The Financial Conduct Authority has observed areas of the insurance market which are falling short of requirements under the Insurance Distribution Directive, with the regulator promising to "take action" where it identifies harm.
The IDD is European Union legislation which applied to firms from October 1, 2018, designed to regulate the way insurance products are sold and requiring insurers and intermediaries to exercise "sound judgement in the interests of their customers".
The IDD replaced the Insurance Mediation Directive and affects advisers who sell protection insurance in the UK. It is designed to regulate the way insurance products are sold, including across borders.
The directive sets out the information consumers should receive before they sign an insurance contract and also imposes conduct of business and transparency rules on distributors.

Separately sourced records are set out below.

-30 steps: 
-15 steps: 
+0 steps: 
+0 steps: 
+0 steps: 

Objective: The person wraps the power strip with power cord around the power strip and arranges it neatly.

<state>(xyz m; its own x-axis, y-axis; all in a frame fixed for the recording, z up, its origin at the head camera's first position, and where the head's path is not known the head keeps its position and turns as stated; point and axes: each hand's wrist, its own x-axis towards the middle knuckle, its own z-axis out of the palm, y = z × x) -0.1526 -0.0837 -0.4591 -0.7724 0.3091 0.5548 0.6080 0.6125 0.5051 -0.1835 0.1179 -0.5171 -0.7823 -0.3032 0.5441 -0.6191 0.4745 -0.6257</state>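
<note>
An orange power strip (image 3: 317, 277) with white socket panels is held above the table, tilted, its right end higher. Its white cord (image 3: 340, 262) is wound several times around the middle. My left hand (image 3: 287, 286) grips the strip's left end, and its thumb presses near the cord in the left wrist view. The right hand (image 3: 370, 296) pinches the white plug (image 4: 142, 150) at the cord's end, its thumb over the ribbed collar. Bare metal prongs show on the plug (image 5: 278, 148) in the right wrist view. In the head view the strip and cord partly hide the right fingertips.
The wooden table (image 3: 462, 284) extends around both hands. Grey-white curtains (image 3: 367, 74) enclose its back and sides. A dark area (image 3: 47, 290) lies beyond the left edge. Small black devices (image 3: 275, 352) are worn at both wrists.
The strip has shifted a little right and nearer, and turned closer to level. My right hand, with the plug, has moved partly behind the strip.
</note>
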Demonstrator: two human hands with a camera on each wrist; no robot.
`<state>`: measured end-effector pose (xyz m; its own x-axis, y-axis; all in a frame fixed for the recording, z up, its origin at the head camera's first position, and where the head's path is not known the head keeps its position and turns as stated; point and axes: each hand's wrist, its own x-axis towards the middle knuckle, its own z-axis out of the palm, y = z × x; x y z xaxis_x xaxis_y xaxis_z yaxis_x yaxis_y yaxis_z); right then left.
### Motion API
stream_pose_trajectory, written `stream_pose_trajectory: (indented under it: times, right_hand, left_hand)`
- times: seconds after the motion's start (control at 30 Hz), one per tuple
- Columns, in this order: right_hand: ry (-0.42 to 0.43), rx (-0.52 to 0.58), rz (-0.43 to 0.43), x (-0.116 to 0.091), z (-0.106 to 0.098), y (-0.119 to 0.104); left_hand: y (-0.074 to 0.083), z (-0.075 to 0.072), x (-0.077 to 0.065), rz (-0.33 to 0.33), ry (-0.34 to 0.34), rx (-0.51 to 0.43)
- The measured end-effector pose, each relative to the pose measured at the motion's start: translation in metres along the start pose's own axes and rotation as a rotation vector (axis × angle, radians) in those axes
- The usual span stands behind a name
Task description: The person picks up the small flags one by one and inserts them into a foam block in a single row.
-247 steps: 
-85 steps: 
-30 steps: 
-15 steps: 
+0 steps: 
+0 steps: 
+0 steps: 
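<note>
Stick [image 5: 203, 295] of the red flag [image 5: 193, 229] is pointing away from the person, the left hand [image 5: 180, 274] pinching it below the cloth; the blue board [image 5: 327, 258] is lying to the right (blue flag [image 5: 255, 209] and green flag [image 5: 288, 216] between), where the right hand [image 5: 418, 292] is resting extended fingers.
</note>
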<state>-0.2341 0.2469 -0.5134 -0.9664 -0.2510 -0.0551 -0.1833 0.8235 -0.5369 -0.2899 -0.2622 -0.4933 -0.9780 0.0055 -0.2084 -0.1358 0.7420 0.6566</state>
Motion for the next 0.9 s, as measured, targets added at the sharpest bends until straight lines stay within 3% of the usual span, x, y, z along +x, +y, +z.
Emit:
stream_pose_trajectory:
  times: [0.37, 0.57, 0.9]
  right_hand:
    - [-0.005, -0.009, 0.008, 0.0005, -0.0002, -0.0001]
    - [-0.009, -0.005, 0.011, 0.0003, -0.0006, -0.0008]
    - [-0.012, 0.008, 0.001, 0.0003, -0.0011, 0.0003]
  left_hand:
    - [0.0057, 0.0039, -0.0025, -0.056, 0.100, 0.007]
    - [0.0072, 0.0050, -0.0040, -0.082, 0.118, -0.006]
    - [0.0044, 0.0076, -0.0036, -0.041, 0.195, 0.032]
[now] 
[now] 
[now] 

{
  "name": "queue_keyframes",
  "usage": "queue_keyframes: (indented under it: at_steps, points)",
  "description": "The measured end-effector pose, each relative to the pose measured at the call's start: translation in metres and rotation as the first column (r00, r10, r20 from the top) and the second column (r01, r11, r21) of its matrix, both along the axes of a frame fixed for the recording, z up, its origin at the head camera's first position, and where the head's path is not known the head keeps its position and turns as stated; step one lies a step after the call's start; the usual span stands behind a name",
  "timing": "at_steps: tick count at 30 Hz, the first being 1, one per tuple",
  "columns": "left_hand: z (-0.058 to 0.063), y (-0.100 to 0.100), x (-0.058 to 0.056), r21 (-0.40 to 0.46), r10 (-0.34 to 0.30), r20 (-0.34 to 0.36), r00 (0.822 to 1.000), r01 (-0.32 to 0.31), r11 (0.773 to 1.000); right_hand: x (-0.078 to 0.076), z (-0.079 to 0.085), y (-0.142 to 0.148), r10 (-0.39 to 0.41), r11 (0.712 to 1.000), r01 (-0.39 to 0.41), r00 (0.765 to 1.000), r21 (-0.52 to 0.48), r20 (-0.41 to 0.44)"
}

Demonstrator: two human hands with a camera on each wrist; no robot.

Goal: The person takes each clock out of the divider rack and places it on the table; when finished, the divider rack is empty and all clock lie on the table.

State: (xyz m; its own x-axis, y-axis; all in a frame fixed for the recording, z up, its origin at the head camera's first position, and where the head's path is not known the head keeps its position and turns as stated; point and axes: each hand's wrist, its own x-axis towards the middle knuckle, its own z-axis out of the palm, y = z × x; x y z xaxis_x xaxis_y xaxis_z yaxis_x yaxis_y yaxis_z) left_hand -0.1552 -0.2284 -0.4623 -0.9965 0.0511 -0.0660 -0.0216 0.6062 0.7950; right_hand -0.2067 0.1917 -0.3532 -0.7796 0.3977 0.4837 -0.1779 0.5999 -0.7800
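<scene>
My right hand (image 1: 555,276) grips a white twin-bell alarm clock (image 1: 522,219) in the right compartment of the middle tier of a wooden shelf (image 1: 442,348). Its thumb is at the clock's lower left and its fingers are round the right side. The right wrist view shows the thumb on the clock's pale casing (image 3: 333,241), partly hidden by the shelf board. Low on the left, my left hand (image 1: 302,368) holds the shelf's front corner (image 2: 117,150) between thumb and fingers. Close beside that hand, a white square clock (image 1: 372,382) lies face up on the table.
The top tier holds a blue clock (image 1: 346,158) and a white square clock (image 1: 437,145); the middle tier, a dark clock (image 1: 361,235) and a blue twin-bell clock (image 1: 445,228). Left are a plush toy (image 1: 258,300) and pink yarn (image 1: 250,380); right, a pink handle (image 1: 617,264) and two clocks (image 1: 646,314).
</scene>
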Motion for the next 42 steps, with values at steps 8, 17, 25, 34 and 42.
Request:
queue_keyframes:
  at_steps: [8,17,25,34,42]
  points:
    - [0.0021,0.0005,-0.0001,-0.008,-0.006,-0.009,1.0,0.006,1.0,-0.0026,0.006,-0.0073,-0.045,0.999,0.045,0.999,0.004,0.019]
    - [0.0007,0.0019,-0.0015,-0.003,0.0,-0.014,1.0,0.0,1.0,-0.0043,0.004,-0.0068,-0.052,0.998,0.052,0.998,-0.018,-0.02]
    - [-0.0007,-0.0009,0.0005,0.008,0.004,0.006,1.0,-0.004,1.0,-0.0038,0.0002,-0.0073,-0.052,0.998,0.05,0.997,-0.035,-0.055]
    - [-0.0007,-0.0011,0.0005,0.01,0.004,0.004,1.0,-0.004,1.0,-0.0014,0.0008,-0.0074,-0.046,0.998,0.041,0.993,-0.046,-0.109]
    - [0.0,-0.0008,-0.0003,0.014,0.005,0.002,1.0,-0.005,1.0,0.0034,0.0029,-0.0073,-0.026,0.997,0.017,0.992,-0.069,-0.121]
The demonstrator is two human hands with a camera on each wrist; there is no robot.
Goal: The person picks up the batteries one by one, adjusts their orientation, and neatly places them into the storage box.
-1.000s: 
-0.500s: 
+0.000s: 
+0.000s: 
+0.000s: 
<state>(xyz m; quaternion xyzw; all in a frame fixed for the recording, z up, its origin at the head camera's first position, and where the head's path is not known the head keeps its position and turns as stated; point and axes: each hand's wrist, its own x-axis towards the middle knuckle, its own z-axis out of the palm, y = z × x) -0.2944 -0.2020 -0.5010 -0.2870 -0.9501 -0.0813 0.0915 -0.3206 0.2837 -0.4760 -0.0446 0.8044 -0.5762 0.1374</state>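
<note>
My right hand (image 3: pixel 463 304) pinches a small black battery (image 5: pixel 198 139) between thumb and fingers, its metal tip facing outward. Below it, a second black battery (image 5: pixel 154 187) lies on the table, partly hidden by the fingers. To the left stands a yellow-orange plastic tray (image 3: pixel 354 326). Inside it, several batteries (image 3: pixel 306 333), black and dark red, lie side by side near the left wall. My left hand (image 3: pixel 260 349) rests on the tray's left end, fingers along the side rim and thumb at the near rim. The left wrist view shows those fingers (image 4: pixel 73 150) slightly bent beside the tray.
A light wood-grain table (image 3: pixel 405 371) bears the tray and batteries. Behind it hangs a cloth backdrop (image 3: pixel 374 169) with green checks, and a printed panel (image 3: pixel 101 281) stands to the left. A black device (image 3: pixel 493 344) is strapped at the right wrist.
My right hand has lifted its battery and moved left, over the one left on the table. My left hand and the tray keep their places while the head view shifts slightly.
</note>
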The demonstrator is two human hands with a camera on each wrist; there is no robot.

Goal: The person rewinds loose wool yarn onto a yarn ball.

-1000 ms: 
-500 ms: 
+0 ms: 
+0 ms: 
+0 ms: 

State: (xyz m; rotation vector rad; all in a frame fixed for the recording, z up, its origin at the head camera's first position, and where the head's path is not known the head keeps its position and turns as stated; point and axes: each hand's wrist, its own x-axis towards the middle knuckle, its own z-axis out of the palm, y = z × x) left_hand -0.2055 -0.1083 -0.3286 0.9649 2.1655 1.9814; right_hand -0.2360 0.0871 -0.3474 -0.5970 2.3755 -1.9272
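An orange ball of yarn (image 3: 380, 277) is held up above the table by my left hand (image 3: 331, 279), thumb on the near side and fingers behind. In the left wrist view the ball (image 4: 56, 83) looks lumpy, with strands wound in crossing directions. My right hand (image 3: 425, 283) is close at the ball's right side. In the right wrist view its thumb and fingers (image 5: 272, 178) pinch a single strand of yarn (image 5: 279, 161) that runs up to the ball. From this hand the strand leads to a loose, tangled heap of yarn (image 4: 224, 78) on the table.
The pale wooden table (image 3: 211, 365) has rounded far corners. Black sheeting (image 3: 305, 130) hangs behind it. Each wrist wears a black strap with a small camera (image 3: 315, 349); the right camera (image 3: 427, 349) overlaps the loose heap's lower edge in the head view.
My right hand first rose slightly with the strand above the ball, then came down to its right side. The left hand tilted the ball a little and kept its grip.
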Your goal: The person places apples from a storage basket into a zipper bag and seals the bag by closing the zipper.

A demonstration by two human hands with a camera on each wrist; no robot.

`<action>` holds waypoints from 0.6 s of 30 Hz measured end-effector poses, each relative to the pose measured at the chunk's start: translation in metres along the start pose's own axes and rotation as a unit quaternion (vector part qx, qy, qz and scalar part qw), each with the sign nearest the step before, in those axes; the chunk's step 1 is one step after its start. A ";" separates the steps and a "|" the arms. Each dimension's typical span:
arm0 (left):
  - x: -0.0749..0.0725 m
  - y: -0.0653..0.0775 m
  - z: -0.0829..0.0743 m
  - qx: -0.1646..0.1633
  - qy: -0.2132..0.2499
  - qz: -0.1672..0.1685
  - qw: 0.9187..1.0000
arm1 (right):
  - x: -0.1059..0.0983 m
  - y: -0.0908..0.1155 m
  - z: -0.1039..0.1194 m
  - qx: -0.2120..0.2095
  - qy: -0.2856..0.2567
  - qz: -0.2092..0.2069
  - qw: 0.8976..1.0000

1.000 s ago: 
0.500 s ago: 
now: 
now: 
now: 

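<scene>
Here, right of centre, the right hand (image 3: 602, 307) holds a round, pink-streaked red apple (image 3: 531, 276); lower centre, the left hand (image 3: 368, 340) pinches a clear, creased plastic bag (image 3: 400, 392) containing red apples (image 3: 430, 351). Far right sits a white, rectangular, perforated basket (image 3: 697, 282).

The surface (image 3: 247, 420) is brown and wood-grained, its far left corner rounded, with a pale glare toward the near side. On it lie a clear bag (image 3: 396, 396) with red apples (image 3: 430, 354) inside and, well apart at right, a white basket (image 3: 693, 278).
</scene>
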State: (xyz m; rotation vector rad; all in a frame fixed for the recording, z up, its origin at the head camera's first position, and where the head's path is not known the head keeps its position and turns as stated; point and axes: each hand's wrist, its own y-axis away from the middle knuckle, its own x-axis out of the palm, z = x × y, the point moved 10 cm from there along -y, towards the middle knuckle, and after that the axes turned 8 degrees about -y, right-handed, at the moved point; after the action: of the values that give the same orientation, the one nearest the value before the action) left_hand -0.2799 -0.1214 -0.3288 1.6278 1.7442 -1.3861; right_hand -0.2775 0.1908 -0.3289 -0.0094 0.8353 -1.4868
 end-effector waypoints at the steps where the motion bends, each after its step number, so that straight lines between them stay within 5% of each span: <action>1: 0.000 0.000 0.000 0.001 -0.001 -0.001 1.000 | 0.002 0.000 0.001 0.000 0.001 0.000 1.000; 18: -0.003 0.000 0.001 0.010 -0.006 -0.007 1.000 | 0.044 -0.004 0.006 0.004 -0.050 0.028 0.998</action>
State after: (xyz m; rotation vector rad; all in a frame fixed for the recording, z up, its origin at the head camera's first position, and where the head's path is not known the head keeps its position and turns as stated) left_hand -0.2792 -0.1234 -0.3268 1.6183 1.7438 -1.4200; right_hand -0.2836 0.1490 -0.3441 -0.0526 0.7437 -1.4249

In data released on the eve of the IDD's implementation last year by UnderwriteMe, four out of 10 advisers and mortgage brokers selling protection insurance felt they were not ready for the regulation's deadline.
Speaking at the British Insurance Brokers' Association conference 2019 yesterday (May 16) Karina McTeague, director of general insurance and conduct specialists supervision at the FCA, said the regulator had "regrettably" found areas of the market falling short of the directive.
Ms McTeague said the FCA had observed firms failing to ask appropriate questions to identify a customer’s needs and "overloading" the customer with product information rather than focusing on disclosing the "key, appropriate and relevant" product information.
Ms McTeague warned firms must address "any shortfalls in compliance" quickly, promising the FCA would take action if it became aware of harm occurring.
According to Ms McTeague examples of harm occurring in the market included clients being offered products with limited value and customers paying "potentially excessive prices" due to the renumeration taken by various parties in the distribution chain.
Ms McTeague also took the opportunity to urge intermediaries to communicate with their clients the potential "complexities" associated with the UK's departure from the European Union, whilst praising the action taken so far by the insurance sector in anticipation of Brexit.
She said: "Complexity accompanies much of the discussion on Brexit. However, we expect firms to be able to translate that complexity into communications which their customers can understand.
"As intermediaries, you are often the first point of contact for your customer. Therefore, it is critical to have a clear strategy for communicating with your customers so they fully understand what (if any) the implications are for them."